Hayward (HAYW) CEO Exercises Options at $1.40; Sells Shares at $15.72 Avg
Rhea-AI Filing Summary
Hayward Holdings, Inc. (HAYW) Form 4 summary: Kevin Holleran, listed as President, CEO and a director, reported transactions dated 09/03/2025. He exercised stock options to acquire 60,571 shares at an exercise price of $1.40 per share and simultaneously reported the acquisition of 60,571 shares. He also sold 60,571 shares in multiple transactions at a weighted average price of $15.7183 per share (range $15.59 to $15.8050).
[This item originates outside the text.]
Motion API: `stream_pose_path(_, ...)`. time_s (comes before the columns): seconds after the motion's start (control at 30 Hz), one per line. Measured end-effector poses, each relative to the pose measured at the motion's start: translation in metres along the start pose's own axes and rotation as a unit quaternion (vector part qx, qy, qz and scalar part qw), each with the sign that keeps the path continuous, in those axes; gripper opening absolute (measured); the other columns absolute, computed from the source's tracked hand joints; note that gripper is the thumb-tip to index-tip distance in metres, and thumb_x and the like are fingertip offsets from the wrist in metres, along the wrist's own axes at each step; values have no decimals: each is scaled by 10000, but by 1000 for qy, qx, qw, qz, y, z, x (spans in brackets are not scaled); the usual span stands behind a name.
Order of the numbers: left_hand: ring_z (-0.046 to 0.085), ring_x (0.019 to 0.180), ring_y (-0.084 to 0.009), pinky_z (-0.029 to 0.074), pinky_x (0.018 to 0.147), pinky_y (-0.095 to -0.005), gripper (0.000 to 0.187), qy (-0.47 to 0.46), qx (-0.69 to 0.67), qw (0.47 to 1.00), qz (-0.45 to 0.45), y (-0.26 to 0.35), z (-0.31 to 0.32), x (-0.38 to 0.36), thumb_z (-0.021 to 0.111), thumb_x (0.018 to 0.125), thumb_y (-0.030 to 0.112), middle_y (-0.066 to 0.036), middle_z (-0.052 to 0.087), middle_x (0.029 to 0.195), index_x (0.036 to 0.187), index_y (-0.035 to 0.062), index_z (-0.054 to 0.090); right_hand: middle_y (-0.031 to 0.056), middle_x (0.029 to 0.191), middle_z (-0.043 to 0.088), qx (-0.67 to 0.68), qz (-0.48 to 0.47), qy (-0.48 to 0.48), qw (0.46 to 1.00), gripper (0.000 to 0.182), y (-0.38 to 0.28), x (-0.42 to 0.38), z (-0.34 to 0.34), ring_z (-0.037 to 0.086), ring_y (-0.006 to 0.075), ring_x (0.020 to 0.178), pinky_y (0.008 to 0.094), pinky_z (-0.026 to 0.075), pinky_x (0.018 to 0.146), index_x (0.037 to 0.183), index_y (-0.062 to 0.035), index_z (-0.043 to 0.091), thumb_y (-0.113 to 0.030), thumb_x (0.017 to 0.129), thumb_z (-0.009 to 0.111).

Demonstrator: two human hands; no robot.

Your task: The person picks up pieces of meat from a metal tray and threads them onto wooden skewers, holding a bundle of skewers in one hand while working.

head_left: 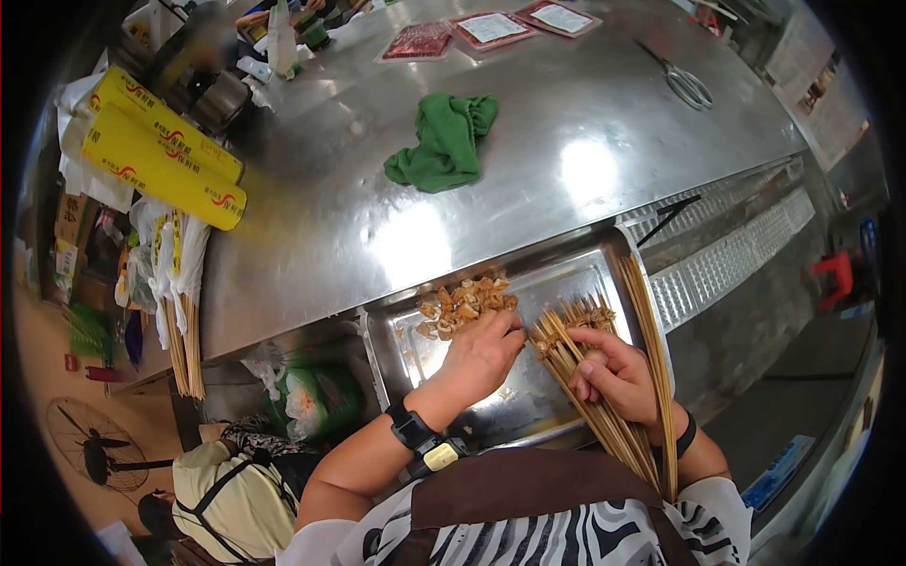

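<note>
My left hand (483, 351) is at the near edge of a pile of brown food pieces (462, 307) in a steel tray (387, 363). Its fingers are curled together, and whatever they hold is hidden. My right hand (618, 375) is closed on a wooden skewer, thumb against the fingers, over a bundle of skewers (604, 429). Brown pieces show at the upper tips of that bundle. Along the tray's right side lies another group of bare skewers (651, 330).
Beyond the tray, a steel table (330, 208) holds a green cloth (442, 141), scissors (687, 85), packs of red meat (491, 28) and yellow film rolls (165, 165). Wrapped skewers (184, 340) overhang its left edge. A person (226, 491) is at lower left.
</note>
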State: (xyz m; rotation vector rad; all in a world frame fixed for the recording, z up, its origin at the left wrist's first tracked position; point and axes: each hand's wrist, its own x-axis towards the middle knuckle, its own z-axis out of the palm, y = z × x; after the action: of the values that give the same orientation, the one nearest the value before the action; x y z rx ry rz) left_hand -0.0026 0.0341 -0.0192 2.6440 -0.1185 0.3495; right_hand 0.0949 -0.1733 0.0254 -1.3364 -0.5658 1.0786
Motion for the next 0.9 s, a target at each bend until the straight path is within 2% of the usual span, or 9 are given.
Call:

Following these transactions, the Form reports 2,696,284 shares beneficially owned with derivative holdings and 623,540 shares directly beneficially owned after the sale; three blocks of 700 shares are reported as indirectly owned by each of three children.
Positive
- Option exercise executed at $1.40, converting vested derivative rights into common shares
- Substantial retained stake: filing discloses 2,696,284 shares beneficially owned including derivatives
Negative
- Insider sale of 60,571 shares on 09/03/2025 at a weighted average price of $15.7183 may indicate partial monetization
- Sale executed in multiple transactions across a price range ($15.59 to $15.8050), requiring further breakdown for precise trade-level analysis
Insights
TL;DR: Insider exercised options, sold the same number of shares acquired, and retains substantial beneficial ownership.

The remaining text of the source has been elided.